Lalu Sandy membuka lebar lubang analku dengan kedua jarinya lalu
memasukkan penisnya dan..
"Akh.. " Aku mengeluh kesakitan karena Sandy langsung saja
mendorong penisnya hingga ke pangkalnya saat kepala penisnya, ulai
masuk hingga aku kesakitan yang amat. Sandy kemudian menghela nafas dan
wow.. Tidak pernah aku bayangkan, Sandy mengangkat badanku naik dengan
kedua tangannya yang kuat hingga aku kini digendongnya sambil penisnya
berada dalam analku. "Akh.. Fantastis San. Kamu hebat!" ungkapku.
Kami lalu berciuman.
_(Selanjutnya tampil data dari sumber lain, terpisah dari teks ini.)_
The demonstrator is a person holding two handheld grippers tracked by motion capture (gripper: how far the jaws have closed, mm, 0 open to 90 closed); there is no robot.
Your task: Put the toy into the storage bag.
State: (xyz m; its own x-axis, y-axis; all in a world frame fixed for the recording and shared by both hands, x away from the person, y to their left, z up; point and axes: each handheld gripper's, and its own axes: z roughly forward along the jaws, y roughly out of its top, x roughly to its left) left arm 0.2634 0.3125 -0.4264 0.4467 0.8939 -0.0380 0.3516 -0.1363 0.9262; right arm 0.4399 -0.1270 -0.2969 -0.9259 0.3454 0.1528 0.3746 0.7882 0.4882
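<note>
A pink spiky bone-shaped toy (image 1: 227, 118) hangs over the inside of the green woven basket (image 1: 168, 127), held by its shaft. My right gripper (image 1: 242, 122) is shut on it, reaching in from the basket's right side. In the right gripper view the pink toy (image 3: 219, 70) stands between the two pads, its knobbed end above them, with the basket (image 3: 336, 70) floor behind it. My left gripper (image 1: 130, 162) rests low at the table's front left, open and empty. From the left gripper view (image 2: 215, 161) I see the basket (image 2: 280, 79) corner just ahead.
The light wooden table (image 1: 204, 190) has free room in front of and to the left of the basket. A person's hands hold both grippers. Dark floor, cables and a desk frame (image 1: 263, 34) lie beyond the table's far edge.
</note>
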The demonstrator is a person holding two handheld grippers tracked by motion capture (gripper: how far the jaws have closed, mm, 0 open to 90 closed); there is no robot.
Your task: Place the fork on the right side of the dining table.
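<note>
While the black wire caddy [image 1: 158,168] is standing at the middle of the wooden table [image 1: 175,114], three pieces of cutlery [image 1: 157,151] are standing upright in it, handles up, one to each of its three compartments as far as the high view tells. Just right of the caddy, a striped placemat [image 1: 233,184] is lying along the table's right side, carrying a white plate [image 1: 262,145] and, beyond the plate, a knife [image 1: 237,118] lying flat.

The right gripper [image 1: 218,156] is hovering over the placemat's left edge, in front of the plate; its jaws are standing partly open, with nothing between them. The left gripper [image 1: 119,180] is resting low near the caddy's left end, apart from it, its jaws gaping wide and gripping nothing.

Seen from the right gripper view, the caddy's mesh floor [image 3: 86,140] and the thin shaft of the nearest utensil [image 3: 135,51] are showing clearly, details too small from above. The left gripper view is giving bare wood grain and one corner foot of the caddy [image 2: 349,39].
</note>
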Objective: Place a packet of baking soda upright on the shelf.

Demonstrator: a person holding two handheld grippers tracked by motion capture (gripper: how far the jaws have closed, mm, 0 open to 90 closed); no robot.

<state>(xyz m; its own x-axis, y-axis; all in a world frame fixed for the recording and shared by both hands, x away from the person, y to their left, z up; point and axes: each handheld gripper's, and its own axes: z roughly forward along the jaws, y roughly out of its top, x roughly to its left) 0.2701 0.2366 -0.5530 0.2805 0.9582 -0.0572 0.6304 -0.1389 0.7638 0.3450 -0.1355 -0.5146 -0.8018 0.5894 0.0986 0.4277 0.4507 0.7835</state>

Aku sangat kaget dengan ini. Sandy melakukan
apa yang tak pernah aku bayangkan. Ternyata dia sanggup mengangkat
tubuhku.
Dengan posisi tetap seperti ini, Sandy membawaku dan dia duduk di
atas sofa. Ternyata gaya ini sama seperti gaya yang ia lakukan sama
Ivan dulu. Kini Sandy duduk di atas sofa dan aku duduk diatas ke dua
pahanya menghadap ke arahnya dengan penisnya tetap berada dalam lubang
analku. Aku lalu mulai mengayunkan pantatku turun naik secara perlahan
sesuai dengan apa yang aku ingin rasakan. Karena aku masih merasa
sakit, aku hanya melakukannya dengan naik-turun secara pelan-pelan dan
ini diikuti dengan gerakan naik turun oleh Sandy walau dia dibawah.
Semikn lama semakin hilng rasa sakit itu dan aku kini kian kencang
naik-turunnya.
"Posisi yang sangat bagus dan fantastis, San!" ujarku.
Sandy hanya tersenyum dan menjilati dada dan puting susuku. Tapi
penisku sendiri mulai bangkit lagi setelah selang beberapa menit loyo
dan terkulai lemas, tapi kini penisku bangun lagi dan mulai menegang.
Selang sekitar dua puluh menit kemudian..
"Geo, aku mau keluar nih, coba kamu angkat pantatmu, aku ingin muncrat di luar"
Aku lalu mengangkat pantatku ke atas sehingga penis Sandy keluar di bawah lalu Sandy mengocok-ngocok penisnya sendiri dan..
"Akh.. Croot.. Croot.. Croott.. "
Sandy memuncratkan spermanya di anatara sela badanku dan badannya
sehingga kedua badan kami basah oleh hangatnya cairan sperma Sandy.
Setelah itu, kami berpelukan erat dan mesra penuh kasih sayang.
Akhirnya, making love keduaku selesai. Aku sekarang sudah dua kali
melakukannya. Pertama dengan Richard dan kedua dengan Sandy. Semuanya
menyenangkan dan memuaskan.
Bagaimana dengan perasaan hati nuraniku? Pertanyaan itu kembali
menghantui hidupku, mungkin hanya making love yang akan
menghilangkannya dari pikiranku.
"Ah.. Aku harus jadi diri sendiri. Aku ingin menikmati hidupku
sebagai seorang gay, aku tidak bisa membohongi perasaan hatiku sendiri.
Aku adalah aku dan aku adalah seorang gay" kataku dalam hati.